*WHAT TO PRODUCE:* Only one stretch of the data below is wanted: the lines starting at the one with "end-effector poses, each" and ending at the one with "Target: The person", both included, given again exactly.

*SUPPLIED DATA:*
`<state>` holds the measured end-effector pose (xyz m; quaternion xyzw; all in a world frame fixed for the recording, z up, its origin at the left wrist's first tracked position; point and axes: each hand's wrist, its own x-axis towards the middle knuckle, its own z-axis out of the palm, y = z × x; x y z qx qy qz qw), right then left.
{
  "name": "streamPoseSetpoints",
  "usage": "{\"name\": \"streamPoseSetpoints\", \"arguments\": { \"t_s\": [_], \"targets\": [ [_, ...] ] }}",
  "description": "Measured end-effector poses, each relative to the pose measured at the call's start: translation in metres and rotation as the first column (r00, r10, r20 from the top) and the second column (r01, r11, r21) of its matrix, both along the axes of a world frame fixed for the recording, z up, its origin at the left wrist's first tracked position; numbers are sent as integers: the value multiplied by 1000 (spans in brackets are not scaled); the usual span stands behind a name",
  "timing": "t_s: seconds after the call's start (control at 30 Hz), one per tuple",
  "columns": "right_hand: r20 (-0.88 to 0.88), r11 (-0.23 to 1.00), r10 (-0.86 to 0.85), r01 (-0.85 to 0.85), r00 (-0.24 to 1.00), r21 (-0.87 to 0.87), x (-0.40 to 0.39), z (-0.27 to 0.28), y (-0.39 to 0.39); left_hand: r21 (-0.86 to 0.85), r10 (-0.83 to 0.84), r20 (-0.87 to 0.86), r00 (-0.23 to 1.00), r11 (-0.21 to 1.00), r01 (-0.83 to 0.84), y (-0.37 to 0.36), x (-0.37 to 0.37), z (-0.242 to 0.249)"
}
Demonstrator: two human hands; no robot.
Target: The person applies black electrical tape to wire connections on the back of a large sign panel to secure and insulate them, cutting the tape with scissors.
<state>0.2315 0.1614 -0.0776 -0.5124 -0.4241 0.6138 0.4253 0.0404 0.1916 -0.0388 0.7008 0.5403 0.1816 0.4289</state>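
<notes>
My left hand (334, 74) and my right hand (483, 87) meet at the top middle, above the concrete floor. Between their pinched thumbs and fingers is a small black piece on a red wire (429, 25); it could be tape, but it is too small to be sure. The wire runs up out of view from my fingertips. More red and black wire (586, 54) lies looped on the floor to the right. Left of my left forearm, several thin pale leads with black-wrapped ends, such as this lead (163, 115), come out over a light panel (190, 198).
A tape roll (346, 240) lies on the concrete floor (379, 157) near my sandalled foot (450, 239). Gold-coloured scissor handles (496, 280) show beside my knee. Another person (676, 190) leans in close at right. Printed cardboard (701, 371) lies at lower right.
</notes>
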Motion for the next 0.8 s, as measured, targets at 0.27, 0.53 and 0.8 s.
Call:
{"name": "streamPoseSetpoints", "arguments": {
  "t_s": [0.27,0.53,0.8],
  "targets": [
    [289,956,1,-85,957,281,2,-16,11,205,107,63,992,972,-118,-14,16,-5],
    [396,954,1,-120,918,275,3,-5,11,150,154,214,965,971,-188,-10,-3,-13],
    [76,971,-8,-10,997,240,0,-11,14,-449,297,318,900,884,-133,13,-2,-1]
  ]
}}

*SOLUTION FOR THIS PROBLEM:*
  "description": "Measured end-effector poses, each relative to the pose measured at the call's start: translation in metres and rotation as the first column (r00, r10, r20 from the top) and the second column (r01, r11, r21) of its matrix, both along the axes of a world frame fixed for the recording, z up, its origin at the left wrist's first tracked position; numbers are sent as integers: the value multiplied by 1000 (spans in brackets are not scaled); the usual span stands behind a name",
  "timing": "t_s: seconds after the call's start (control at 30 Hz), one per tuple",
  "columns": "right_hand: r20 (-0.88 to 0.88), r11 (-0.23 to 1.00), r10 (-0.86 to 0.85), r01 (-0.85 to 0.85), r00 (-0.24 to 1.00), r21 (-0.87 to 0.87), x (-0.40 to 0.39), z (-0.27 to 0.28), y (-0.39 to 0.39); left_hand: r21 (-0.86 to 0.85), r10 (-0.83 to 0.84), r20 (-0.87 to 0.86), r00 (-0.23 to 1.00), r11 (-0.21 to 1.00), r01 (-0.83 to 0.84), y (-0.37 to 0.36), x (-0.37 to 0.37), z (-0.242 to 0.249)"
}
Demonstrator: two human hands; no robot.
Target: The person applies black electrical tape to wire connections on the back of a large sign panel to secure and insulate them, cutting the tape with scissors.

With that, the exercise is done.